# Sum of a given series

• Mar 9th 2013, 11:16 AM
Jame
Sum of a given series
Hello

I was wondering if there was any way to calculate the sum of the series

$\sum_{k=1}^\infty \frac{k}{2^k}$

I know it is convergent by the ratio test, but it there anyway to finding out what sum it converges to?

This series came up when I was calculating the expected value of a random variable.

(Wolfram Alpha says it is 2, which makes sense in context of the problem)
• Mar 9th 2013, 12:51 PM
Lockdown
Re: Sum of a given series
You can prove that the sum converges to 2 by considering the partial sums.
It turns out that (I encourage you to prove this):
$\sum_{k=1}^n \frac{k}{2^k} = \frac{2^{n+1}-n-2}{2^n}$.

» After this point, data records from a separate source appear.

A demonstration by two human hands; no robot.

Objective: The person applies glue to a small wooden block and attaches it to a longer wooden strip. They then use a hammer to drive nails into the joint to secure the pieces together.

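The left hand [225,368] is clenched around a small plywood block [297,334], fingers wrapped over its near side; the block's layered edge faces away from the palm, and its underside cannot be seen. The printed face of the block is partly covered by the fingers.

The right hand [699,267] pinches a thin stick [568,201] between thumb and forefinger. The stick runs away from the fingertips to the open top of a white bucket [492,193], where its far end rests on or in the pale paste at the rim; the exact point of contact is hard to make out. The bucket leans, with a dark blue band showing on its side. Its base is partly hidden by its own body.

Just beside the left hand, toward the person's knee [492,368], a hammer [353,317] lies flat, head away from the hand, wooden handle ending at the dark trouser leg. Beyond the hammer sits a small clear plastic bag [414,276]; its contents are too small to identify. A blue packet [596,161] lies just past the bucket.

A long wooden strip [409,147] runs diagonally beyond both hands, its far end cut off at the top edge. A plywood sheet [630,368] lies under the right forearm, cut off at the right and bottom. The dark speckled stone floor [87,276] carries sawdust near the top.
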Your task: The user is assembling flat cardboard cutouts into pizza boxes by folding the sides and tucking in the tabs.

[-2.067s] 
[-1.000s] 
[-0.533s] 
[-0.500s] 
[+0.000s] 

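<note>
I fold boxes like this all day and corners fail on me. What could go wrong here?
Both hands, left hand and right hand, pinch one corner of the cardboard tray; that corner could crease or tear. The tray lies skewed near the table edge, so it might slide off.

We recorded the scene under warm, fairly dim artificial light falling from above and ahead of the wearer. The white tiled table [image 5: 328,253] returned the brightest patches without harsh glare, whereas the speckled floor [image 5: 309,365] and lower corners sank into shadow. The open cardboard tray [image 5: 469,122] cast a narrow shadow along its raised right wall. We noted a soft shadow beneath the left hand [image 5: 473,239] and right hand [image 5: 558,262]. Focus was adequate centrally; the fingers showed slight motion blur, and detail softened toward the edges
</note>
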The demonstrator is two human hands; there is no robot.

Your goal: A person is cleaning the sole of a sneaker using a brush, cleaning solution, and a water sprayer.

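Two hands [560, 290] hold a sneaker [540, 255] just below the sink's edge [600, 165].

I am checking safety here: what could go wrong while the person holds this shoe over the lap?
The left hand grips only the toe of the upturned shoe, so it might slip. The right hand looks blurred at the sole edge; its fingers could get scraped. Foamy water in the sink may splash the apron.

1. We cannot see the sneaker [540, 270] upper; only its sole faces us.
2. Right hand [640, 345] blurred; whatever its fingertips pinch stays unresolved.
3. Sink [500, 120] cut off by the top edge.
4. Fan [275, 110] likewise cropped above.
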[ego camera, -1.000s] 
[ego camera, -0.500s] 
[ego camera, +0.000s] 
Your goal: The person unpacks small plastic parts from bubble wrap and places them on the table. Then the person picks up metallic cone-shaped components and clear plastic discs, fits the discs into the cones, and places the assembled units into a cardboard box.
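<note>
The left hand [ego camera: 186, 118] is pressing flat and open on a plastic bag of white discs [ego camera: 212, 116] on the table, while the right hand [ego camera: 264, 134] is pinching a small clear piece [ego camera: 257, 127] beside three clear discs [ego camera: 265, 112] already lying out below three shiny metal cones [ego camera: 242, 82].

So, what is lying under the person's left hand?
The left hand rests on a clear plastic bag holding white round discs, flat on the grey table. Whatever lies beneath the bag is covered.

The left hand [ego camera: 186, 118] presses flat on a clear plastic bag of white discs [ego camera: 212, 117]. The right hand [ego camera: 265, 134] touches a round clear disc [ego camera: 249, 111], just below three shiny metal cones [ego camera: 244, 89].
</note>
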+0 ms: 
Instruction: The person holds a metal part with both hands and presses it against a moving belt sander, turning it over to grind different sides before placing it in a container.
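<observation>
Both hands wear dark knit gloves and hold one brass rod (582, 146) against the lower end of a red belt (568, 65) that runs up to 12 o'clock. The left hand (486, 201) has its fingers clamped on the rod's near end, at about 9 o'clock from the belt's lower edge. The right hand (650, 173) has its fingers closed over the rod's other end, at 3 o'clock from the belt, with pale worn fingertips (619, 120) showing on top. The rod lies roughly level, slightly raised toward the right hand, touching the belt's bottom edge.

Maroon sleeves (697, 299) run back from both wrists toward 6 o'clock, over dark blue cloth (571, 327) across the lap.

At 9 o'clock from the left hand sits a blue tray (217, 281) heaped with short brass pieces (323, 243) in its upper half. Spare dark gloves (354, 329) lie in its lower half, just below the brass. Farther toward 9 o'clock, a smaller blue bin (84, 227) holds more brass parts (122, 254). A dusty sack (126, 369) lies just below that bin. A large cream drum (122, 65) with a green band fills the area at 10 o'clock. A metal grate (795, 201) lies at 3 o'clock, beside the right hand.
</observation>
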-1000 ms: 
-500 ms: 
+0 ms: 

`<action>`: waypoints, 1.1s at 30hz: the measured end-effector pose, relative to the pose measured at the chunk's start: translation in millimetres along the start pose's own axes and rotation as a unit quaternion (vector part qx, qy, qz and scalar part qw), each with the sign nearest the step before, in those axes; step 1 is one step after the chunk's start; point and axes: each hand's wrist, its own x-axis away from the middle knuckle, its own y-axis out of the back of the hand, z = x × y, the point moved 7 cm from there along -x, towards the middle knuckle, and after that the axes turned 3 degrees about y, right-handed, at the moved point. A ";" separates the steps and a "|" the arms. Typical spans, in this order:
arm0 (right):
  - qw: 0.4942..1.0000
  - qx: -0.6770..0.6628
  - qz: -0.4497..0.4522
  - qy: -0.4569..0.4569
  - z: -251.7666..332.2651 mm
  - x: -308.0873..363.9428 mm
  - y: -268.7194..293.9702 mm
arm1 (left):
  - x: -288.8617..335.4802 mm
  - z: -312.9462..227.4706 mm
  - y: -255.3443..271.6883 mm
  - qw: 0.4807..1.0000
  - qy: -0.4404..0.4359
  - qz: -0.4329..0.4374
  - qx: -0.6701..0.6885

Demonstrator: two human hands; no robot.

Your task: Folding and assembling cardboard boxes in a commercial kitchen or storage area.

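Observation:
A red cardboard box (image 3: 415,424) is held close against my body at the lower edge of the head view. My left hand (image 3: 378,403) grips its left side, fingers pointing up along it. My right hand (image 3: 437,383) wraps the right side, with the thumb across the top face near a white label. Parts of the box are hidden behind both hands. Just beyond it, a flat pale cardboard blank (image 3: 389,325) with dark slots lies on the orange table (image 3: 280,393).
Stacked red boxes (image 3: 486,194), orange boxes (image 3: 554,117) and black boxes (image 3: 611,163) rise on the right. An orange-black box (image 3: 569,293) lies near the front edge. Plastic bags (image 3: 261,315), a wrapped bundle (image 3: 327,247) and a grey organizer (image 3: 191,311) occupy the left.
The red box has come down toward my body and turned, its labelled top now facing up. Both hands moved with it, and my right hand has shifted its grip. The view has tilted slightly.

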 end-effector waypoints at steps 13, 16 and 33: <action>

Hence, taking the limit as n tends to infinity, you can see that the sum converges to 2.
• Mar 9th 2013, 12:59 PM
Soroban
Re: Sum of a given series
Hello, Jame!

Quote:

I was wondering if there was any way to calculate the sum of the series

. . $\sum_{k=1}^\infty \frac{k}{2^k}$

$\begin{array}{ccccc}\text{We have: }& S & =& \frac{1}{2} + \frac{2}{2^2} + \frac{3}{2^3} + \frac{4}{2^4} + \cdots \\ \\[-4mm] \text{Multiply by }\frac{1}{2}\!: & \frac{1}{2}S &=& \quad\;\; \frac{1}{2^2} + \frac{2}{2^3} + \frac{3}{2^4} + \cdots \\ \\[-4mm] \text{Subtract: }& \frac{1}{2}S &=& \frac{1}{2} + \frac{1}{2^2} + \frac{1}{2^3} + \frac{1}{2^4} + \cdots \end{array}$

The right side is a geometric series
. . with first term $a = \tfrac{1}{2}$ and common ratio $r = \tfrac{1}{2}.$
Its sum is: . $\frac{\frac{1}{2}}{1-\frac{1}{2}} \:=\:1$

Therefore: . $\tfrac{1}{2}S \:=\:1 \quad\Rightarrow\quad S \:=\:2$